* About this exercise *
In the listing below, locate the line that contains "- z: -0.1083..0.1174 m" and the line that contains "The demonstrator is". Restate word for word those two lines and every line between them, and nothing else.
:: Data shown
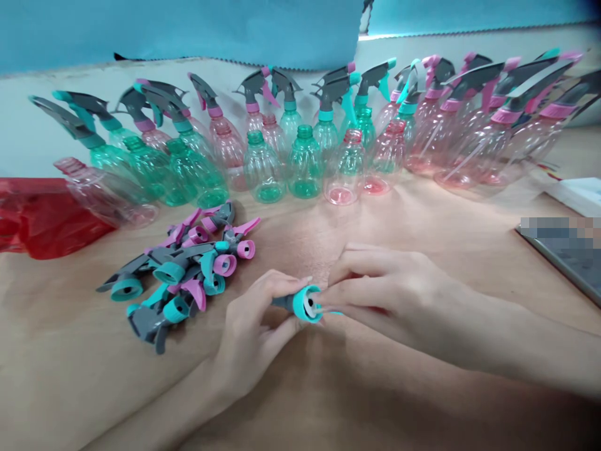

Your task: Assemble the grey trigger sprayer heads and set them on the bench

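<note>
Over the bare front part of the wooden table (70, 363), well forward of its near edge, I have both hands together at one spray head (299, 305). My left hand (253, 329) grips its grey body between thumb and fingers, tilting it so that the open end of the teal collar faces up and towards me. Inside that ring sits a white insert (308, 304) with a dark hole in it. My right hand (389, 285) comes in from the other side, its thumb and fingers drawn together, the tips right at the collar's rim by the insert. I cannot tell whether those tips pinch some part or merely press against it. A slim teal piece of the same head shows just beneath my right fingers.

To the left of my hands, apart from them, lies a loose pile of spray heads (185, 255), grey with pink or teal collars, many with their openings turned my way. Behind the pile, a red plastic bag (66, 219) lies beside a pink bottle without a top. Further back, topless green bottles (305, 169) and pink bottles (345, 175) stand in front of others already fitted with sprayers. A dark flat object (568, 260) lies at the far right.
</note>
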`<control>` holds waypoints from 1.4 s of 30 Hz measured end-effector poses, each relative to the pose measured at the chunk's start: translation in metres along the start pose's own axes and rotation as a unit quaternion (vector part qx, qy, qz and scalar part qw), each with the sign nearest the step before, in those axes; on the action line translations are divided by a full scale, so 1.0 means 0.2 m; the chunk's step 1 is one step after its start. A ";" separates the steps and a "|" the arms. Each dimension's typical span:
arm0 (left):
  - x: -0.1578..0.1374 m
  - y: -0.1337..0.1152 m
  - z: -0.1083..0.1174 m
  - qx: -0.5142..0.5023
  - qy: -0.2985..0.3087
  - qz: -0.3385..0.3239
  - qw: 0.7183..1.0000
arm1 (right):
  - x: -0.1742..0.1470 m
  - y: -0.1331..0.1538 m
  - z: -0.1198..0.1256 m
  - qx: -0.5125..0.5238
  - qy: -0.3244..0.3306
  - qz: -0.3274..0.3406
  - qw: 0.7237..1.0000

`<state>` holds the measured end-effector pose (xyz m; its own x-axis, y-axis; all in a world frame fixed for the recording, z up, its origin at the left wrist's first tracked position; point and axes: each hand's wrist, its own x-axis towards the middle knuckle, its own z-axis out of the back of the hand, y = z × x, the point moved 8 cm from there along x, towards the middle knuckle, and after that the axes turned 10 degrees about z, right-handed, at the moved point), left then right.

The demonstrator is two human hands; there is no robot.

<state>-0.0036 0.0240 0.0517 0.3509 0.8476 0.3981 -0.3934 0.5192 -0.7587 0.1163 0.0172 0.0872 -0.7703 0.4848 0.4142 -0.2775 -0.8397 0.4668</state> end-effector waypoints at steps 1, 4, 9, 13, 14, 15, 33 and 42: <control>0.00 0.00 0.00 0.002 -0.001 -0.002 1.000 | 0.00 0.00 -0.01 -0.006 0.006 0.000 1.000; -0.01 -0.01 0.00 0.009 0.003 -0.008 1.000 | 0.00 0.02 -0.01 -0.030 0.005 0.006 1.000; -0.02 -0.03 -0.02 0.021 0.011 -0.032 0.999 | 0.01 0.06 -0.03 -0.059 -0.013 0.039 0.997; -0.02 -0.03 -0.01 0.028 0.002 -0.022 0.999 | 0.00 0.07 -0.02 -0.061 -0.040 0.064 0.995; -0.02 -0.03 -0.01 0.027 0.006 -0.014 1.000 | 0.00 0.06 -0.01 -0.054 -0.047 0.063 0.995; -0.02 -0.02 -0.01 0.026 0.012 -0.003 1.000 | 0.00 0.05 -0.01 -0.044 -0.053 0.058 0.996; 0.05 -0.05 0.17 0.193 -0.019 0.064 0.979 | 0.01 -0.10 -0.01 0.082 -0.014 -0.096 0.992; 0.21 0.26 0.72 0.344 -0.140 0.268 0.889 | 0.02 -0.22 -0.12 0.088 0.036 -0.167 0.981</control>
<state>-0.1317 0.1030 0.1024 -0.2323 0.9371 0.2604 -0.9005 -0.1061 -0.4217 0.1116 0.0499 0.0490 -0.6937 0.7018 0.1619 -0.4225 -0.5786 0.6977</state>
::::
* Solution *
  - z: -0.1083..0.1174 m
  - qx: -0.5142..0.5023
  - qy: -0.2985..0.3087
  - qz: -0.3385..0.3239
  - qw: 0.7183..1.0000
arm1 (right):
  - x: -0.1742..0.1470 m
  - y: -0.1331..0.1538 m
  - z: -0.1198..0.1256 m
  - qx: -0.5125..0.5238
  - qy: -0.3244..0.3306
  - qz: -0.3274..0.3406
  - qw: 0.7237..1.0000

`<state>` holds the measured end-effector pose (xyz m; its own x-axis, y-axis; all in a world frame fixed for the recording, z up, its origin at the left wrist's first tracked position; point and axes: each hand's wrist, its own x-axis towards the middle knuckle, its own z-axis out of the back of the hand, y = z × x, the point moved 8 cm from there along x, towards the middle knuckle, and after that the axes turned 10 degrees about z, right-handed, at the moved point), left then right.

The demonstrator is two human hands; there is no robot.

Work on this exercise is now finished.